**Assignment:** From the entries below, tally the lines with "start" in them and reply with that figure only.

[Records excerpted from a collection]
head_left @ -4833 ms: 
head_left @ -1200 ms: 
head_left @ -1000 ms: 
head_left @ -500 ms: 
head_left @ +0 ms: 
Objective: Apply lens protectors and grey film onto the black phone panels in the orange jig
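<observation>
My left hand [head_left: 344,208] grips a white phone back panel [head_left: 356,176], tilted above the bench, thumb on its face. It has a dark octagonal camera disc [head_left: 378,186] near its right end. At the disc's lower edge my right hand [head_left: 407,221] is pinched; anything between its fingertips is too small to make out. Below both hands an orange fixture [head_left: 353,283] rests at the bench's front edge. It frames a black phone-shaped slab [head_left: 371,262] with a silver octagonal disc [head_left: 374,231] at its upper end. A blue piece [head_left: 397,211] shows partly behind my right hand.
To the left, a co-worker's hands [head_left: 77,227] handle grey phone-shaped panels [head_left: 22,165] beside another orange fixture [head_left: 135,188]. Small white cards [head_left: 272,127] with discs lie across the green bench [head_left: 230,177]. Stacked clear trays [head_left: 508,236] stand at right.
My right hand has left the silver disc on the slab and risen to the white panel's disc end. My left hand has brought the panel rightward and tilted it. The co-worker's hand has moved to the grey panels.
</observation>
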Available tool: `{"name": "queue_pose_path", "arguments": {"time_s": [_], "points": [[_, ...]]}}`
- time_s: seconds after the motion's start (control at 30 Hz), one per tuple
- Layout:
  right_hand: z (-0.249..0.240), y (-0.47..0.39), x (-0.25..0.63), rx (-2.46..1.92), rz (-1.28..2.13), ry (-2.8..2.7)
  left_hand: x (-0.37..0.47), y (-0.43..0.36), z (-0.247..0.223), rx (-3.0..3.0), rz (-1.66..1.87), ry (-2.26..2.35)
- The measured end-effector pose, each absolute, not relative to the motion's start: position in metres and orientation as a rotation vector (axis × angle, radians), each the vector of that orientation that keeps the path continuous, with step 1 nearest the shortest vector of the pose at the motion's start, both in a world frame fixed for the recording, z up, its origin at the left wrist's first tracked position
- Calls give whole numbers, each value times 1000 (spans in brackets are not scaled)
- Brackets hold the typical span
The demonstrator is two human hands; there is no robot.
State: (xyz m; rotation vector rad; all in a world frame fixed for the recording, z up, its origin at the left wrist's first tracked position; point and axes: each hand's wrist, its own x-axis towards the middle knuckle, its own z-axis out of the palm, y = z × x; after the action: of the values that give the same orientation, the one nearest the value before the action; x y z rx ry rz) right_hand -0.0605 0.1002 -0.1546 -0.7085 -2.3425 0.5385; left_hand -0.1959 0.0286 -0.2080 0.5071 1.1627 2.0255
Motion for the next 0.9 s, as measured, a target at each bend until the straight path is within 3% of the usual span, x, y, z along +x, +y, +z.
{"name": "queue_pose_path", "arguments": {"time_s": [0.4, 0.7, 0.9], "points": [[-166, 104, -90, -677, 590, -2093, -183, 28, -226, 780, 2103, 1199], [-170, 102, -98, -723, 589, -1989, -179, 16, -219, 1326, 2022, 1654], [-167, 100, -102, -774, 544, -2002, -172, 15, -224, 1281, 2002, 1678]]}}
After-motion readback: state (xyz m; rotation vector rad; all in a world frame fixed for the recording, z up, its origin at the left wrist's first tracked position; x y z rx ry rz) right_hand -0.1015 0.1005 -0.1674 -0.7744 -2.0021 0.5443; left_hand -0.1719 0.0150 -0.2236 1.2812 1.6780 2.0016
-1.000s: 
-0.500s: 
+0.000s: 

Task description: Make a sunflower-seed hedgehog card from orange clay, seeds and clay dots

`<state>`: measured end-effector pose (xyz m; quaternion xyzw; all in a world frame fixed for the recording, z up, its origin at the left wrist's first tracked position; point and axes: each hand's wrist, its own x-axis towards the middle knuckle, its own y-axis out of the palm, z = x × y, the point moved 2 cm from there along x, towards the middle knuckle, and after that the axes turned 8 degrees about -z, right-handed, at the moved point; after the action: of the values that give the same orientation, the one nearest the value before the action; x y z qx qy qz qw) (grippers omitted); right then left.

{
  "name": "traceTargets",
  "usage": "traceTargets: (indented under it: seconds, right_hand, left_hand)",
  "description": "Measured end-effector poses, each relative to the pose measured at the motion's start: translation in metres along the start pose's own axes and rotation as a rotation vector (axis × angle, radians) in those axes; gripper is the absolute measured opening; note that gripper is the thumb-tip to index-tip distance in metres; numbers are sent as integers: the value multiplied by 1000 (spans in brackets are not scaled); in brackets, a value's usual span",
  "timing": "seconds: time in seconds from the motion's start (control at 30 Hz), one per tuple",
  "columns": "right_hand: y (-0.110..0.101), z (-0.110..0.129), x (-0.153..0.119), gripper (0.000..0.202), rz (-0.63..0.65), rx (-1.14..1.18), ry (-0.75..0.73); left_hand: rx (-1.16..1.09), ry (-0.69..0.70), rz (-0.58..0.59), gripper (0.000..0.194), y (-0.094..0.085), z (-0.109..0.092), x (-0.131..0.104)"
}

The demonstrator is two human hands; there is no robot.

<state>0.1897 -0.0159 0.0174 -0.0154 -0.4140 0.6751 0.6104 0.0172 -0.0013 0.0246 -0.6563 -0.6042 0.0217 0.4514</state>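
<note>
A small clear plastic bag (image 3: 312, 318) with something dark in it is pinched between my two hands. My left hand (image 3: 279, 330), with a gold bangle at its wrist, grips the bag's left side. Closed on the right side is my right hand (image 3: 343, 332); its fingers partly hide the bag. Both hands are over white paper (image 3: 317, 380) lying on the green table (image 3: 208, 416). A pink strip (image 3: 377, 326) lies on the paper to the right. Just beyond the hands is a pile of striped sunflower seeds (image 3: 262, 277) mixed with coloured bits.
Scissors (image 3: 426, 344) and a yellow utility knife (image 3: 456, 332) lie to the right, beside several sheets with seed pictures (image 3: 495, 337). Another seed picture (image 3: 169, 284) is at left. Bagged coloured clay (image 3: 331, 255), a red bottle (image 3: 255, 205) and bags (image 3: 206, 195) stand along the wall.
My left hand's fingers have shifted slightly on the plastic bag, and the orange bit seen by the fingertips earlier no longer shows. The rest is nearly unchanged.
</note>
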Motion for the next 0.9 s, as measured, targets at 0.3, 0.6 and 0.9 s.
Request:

**Answer section:** 4